• Required work: Retype the data below without altering anything.

• Data in this exercise:
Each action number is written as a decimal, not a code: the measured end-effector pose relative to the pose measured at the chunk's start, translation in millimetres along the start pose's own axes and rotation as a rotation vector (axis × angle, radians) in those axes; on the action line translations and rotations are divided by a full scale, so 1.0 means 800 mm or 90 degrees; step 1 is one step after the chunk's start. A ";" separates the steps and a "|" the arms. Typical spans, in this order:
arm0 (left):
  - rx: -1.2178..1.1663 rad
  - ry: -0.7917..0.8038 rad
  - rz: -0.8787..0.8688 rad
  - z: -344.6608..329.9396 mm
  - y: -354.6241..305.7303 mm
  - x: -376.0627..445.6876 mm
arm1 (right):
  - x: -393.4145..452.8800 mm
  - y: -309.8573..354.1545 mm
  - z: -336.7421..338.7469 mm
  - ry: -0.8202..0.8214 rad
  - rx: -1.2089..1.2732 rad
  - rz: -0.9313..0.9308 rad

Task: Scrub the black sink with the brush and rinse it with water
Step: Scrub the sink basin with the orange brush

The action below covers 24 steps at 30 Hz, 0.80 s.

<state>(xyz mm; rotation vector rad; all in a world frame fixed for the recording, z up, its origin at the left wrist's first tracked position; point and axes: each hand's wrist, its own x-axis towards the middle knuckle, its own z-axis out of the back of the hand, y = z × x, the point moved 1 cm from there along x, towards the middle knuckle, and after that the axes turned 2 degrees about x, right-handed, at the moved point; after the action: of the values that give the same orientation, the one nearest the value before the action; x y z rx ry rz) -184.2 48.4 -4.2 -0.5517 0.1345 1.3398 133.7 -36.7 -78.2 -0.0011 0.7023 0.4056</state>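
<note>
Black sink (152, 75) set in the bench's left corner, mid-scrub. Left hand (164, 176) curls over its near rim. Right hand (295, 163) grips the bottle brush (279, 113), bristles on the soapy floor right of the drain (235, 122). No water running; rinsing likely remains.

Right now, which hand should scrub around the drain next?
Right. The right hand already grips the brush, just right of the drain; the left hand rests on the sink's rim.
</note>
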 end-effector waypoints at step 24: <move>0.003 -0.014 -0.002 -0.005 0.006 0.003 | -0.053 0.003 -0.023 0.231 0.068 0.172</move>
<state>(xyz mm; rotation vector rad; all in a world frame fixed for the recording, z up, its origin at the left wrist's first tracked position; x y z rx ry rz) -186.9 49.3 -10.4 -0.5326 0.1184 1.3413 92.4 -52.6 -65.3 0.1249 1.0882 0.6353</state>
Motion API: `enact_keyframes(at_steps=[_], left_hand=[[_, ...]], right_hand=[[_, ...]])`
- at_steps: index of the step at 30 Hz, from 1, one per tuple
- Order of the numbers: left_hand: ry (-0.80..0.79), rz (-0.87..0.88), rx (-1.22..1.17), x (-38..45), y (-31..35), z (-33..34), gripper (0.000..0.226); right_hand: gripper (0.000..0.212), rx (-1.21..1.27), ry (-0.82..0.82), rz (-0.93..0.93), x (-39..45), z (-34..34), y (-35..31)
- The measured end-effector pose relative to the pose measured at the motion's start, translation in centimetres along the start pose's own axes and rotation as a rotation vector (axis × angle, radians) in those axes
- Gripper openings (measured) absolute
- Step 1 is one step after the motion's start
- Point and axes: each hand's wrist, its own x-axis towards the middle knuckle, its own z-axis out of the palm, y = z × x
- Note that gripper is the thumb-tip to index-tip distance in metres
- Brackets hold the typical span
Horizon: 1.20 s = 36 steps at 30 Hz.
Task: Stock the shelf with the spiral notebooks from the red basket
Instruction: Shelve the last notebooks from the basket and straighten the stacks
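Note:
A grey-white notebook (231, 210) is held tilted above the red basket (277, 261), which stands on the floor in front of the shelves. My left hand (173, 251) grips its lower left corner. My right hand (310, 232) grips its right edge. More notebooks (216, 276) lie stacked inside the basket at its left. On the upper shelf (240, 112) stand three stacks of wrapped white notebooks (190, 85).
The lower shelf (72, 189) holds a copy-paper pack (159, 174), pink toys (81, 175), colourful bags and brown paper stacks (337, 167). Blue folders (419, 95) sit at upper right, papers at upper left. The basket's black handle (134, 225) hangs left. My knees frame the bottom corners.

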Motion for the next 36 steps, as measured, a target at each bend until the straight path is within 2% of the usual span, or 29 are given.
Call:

• Answer to the problem:
Each action number is written as a decimal, not a code: the measured end-effector pose relative to the pose measured at the chunk's start, translation in millimetres along the start pose's own axes and rotation as a rotation vector (axis × angle, radians) in those axes; on the action line translations and rotations are divided by a full scale, so 1.0 means 800 mm or 90 degrees; step 1 is one step after the chunk's start. A ";" separates the steps and a "|" the arms. Typical spans, in this order:
arm0 (left):
  - rx: -1.2178..1.1663 rad
  - ry: -0.7917..0.8038 rad
  - rz: -0.8787..0.8688 rad
  - z: -344.6608..329.9396 mm
  - y: -354.6241..305.7303 mm
  - x: -376.0627..445.6876 mm
arm1 (right):
  - x: -393.4145..452.8800 mm
  - y: -309.8573..354.1545 mm
  - z: -336.7421..338.7469 mm
  - ry: -0.8202..0.8214 rad
  - rx: -1.2089..1.2732 rad
  - rz: -0.9313..0.9308 rad

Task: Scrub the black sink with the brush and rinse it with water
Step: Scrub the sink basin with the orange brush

The action below covers 24 steps at 30 Hz, 0.80 s.

<state>(xyz mm; rotation vector rad; all in a world frame fixed for the recording, z up, its origin at the left wrist's first tracked position; point and axes: each hand's wrist, its own x-axis towards the middle knuckle, its own z-axis out of the back of the hand, y = z × x, the point moved 1 cm from there along x, towards the middle knuckle, and after that the axes turned 2 degrees about x, right-handed, at the moved point; after the action: of the values that give the same orientation, the one nearest the value before the action; x y z rx ry rz) -184.2 48.4 -4.2 -0.5517 0.1345 1.3398 133.7 -36.7 -78.2 -0.0011 0.7023 0.4056</state>
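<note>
Black sink (152, 75) set in the bench's left corner, mid-scrub. Left hand (164, 176) curls over its near rim. Right hand (295, 163) grips the bottle brush (279, 113), bristles on the soapy floor right of the drain (235, 122). No water running; rinsing likely remains.

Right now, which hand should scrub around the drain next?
Right. The right hand already grips the brush, just right of the drain; the left hand rests on the sink's rim.
</note>
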 end-effector waypoints at step 24: <move>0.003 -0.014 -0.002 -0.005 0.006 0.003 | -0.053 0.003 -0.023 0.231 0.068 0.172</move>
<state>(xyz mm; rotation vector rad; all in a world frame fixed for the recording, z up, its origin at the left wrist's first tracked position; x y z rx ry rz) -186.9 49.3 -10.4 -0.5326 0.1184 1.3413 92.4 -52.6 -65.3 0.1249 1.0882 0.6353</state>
Motion API: `enact_keyframes(at_steps=[_], left_hand=[[_, ...]], right_hand=[[_, ...]])`
- at_steps: index of the step at 30 Hz, from 1, one per tuple
- Order of the numbers: left_hand: ry (-0.80..0.79), rz (-0.87..0.88), rx (-1.22..1.17), x (-38..45), y (-31..35), z (-33..34), gripper (0.000..0.226); right_hand: gripper (0.000..0.212), rx (-1.21..1.27), ry (-0.82..0.82), rz (-0.93..0.93), x (-39..45), z (-34..34), y (-35..31)
- The measured end-effector pose relative to the pose measured at the motion's start, translation in centimetres along the start pose's own axes and rotation as a rotation vector (axis × angle, radians) in those axes
- Gripper openings (measured) absolute
- Step 1 is one step after the motion's start
- Point and axes: each hand's wrist, its own x-axis towards the middle knuckle, its own z-axis out of the palm, y = z × x
- Note that gripper is the thumb-tip to index-tip distance in metres
- Brackets hold the typical span
Horizon: 1.20 s = 36 steps at 30 Hz.
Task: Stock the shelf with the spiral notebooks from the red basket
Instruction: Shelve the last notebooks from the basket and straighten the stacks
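Note:
A grey-white notebook (231, 210) is held tilted above the red basket (277, 261), which stands on the floor in front of the shelves. My left hand (173, 251) grips its lower left corner. My right hand (310, 232) grips its right edge. More notebooks (216, 276) lie stacked inside the basket at its left. On the upper shelf (240, 112) stand three stacks of wrapped white notebooks (190, 85).
The lower shelf (72, 189) holds a copy-paper pack (159, 174), pink toys (81, 175), colourful bags and brown paper stacks (337, 167). Blue folders (419, 95) sit at upper right, papers at upper left. The basket's black handle (134, 225) hangs left. My knees frame the bottom corners.
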
Motion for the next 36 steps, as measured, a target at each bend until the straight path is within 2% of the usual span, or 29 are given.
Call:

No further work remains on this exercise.